§ **Exercise prompt**
Give the lines below again exactly, starting with the line that holds "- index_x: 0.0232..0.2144" and going on through the line that holds "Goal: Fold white".

§ **Data**
-------

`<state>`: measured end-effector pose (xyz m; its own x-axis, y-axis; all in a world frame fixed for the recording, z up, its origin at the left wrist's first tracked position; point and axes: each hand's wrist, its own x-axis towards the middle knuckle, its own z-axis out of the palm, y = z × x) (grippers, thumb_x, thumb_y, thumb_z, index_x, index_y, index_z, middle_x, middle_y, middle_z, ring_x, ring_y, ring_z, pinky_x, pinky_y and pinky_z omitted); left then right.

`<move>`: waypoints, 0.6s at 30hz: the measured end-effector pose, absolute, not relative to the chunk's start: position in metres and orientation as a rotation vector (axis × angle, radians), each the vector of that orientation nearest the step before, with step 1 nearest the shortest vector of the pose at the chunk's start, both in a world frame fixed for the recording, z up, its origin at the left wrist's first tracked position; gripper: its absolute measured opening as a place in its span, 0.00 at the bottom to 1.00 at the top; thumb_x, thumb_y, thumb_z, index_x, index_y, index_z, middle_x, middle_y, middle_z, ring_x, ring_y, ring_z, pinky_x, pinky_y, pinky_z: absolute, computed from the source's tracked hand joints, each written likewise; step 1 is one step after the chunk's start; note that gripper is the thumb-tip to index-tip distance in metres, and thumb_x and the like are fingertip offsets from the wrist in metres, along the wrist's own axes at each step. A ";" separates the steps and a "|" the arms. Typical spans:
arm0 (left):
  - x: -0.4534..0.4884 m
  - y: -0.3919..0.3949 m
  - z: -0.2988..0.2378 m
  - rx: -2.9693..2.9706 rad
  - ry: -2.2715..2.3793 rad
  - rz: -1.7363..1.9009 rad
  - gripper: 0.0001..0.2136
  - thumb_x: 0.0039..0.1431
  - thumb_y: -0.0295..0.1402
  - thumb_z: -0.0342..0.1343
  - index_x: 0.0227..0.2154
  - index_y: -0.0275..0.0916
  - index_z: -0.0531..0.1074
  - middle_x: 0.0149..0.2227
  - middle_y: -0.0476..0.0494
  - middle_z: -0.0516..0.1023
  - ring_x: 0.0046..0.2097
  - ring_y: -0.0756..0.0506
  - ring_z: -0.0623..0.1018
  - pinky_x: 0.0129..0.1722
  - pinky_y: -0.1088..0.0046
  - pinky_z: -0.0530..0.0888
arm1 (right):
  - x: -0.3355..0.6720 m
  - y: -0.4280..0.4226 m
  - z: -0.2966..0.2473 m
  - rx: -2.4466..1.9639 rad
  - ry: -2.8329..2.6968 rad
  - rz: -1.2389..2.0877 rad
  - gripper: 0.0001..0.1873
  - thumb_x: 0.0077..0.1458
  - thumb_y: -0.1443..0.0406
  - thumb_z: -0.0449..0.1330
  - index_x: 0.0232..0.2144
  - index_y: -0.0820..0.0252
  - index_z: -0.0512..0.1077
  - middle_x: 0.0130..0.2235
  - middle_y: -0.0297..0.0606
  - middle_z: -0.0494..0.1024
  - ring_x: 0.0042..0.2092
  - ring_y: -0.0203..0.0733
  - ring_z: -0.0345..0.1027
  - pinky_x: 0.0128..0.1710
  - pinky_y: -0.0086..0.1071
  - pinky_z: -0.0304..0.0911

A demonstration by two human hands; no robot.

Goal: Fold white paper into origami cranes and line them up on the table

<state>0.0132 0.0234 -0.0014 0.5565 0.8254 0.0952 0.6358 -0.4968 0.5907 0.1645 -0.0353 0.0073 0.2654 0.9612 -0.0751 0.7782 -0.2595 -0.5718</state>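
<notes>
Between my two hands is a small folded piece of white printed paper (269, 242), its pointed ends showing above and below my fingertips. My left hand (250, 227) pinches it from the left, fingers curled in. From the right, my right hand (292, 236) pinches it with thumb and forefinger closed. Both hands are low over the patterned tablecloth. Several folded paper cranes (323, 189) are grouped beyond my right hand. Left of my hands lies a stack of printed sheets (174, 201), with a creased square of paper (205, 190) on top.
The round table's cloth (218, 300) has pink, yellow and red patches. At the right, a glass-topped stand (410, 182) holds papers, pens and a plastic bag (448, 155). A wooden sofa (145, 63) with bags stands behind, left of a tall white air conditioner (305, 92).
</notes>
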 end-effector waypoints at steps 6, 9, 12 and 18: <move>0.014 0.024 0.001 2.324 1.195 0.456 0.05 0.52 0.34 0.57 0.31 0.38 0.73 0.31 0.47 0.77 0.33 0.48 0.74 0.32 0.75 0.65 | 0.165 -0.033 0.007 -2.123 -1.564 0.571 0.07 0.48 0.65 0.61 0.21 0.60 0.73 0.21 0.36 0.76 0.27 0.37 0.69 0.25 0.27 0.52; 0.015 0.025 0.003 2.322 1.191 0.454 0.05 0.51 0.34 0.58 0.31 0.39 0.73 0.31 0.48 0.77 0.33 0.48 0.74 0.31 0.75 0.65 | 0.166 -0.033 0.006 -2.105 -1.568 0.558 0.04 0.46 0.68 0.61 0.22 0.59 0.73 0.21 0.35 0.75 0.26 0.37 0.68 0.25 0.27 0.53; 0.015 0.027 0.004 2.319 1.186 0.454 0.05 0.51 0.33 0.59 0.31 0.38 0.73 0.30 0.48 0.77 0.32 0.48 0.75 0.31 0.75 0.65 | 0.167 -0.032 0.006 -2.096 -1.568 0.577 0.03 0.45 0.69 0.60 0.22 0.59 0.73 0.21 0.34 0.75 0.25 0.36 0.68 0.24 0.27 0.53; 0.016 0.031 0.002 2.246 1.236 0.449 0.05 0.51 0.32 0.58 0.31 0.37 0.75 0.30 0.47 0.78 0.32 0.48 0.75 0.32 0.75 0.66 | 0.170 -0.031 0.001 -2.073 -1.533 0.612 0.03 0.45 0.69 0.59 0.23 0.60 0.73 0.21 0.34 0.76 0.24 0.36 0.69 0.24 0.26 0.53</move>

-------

§ **Result of this task**
  - index_x: 0.0232..0.2144
  - index_y: -0.0820..0.0252
  - index_z: -0.0512..0.1077
  - middle_x: 0.0130..0.2235
  - middle_y: -0.0297..0.0606
  - middle_z: -0.0494..0.1024
  - ring_x: 0.0042..0.2092
  - ring_y: -0.0203..0.0733
  - ring_z: -0.0345..0.1027
  - pinky_x: 0.0128..0.1710
  - pinky_y: -0.0086..0.1071
  - pinky_z: -0.0304..0.0911

A demonstration by two human hands; no robot.

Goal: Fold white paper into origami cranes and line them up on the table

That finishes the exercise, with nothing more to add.